Musik yang seharusnya tak terikat, namun dengan adanya peraturan ini, nantinya akan mempersulit daya gerak musik atau musisi. Untuk itu selaku komposer musik, Irwansyah Harahap, mengutarakan tentang dunia kreatifitas para seniman musik tidak bisa dibatasi.
“Sebetulnya kekhawatiran tidak terletak pada persoalan dunia permusikan. Intinya kreatifitas jangan disentuh undang-undang. Untuk apa dibuat, jika elemen-elemennya sudah ada yang urusin. Kita masih menunggu implementasi yang sudah mengurus itu bagaimana? Mengenai soal sertifikasi, saya garis bawahi, kita lihat dalam konteks sosiologis dari sisi skil. Seorang musisi bisa dianalisis kehebatannya seperti apa, tapi dari sisi pengakuan bagaimana? Undang undang ini terlihat menakutkan, karena yang dibicarakan cenderung hukuman bukan rewardnya. Pemusik merasa, takut, mau berkarya nanti karyanya sara, karyanya beginilah atau karyanya begitulah,” ungkapnya.
Tak bisa dipungkiri, di kemudian hari dengan adanya RUU ini kemungkinan akan bergejolak bagi kalangan penggiat musisi. Erucakra Mahameru, music publisher, menjelaskan bahwa munculnya RUU permusikan kemungkinan mengacu pada keadaan undang-undang perfilman.

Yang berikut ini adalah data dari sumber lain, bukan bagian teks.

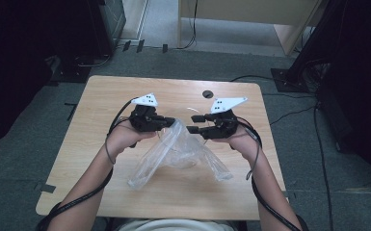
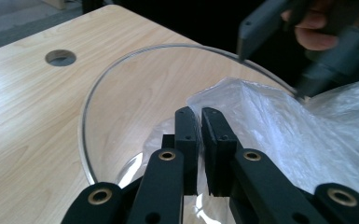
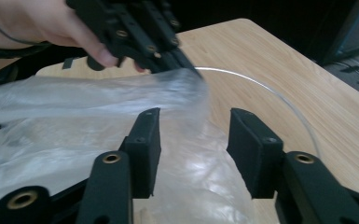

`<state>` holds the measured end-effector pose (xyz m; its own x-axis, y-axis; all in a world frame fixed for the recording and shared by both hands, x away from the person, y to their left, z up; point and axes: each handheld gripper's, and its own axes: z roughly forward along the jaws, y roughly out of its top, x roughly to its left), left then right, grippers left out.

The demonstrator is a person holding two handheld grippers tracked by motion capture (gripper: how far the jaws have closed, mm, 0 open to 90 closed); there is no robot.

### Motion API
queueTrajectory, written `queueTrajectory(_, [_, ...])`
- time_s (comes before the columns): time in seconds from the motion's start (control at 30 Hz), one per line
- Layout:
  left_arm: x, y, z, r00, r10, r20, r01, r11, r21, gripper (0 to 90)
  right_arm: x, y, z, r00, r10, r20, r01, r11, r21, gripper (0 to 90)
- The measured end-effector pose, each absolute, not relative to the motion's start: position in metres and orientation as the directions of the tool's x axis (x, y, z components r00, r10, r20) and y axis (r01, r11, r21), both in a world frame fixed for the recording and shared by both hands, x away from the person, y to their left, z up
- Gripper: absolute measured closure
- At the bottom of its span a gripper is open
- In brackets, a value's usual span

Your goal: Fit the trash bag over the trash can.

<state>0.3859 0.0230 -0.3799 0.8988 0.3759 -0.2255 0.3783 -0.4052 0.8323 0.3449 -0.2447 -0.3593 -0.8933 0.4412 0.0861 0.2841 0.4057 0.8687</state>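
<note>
Pinching a raised edge of the clear plastic bag (image 1: 180, 151) over the glass bowl (image 2: 121, 93) on the tabletop (image 1: 101, 144), the left claw (image 1: 166, 123) is pressed together; the right claw (image 1: 196, 123) hangs spread just beside it. Closing it on the opposite edge, then parting gently, should open the bag without tearing

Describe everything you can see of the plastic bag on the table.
The bag is clear, thin, crinkled plastic, draped over a clear glass bowl in the middle of the wooden table. Two ends trail down toward the person. Its top edge is lifted: the left gripper is shut on it. The right gripper is open, its jaws either side of the film.
</note>
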Motion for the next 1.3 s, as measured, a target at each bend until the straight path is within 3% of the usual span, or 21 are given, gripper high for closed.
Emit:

“Musik adalah salah satu ekspresi dari dunia kesenian. Pertanyaan simplenya, nanti bakal ada UU persenirupaan, dan persenitarian. Kemungkinan ini mengacu pada UU perfilman. Namun kalau kita melihat secara konseptualnya, RUU ini berniat baik, walau perlu banyak revisi, khususnya perlunya sudut pandang lebih yang mengapresiasi pelaku musik, dan bukan menghukum pelaku musik,” serunya.
Pembahasan RUU permusikan ini memang sednag digodok di DPR RI. Namun, menurut Ketua Komisi C DPRD kota Medan, Boydo H K Panjaitan mengatakan, bahwa sebenarnya RUU permusikan sudah pernah ditolak.
“RUU ini sudah pernah ditolak di tahun 2015. Namun, dibahas lagi ke Badan Keahlian DPR, yang kemudian diberikan lagi kepada Program Legislasi Nasional (Prolegnas). Nah, muncul lagi lah pada 2018 hingga saat ini. Jadi memang tak semua RUU disahkan, sejak 2017 dari ratusan RUU hanya 6 yang disetujui. “katanya.
Ketua Komisi C DPRD kota Medan ini juga menambahkan secara pribadi, ia kurang tertarik terhadap RUU permusikan tersebut.
“Secara pribadi, memang menanggapinya mengapa proses kreasinya dicolek? Kalau mau fokus ke bentuk lain seperti plagiat, kenapa tidak langsung saja atau seperti memperkuat wadah-wadah. Saya juga merasa kurang sreg (setuju), terutama isi paturannya, karena cenderung menjurus kepada memidanakan orang yang berkreasi. Saya paham kita sekarang justru merasa sulitnya musik ini dibirokrasi. Untuk itu, khusus di Kota Medan, terutama musisi apabila ada masalah atau tidak menyetujui RUU ini nantinya, sampaikan saja ke kami,” ucap Boydo.
Walaupun masih rancangan, tetapi kebanyakan musisi Indonesia lebih cenderung menolak RUU permusikan ini, karena akan menimbulkan kebingungan terhadap penggiat musik. Tetapi dari hasil diskusi tersebut, kover magazine berharap bisa menjadi bahan aspirasi yang kemudian akan dibawa melalui DPRD kota Medan untuk dilanjutkan ke pemerintah pusat.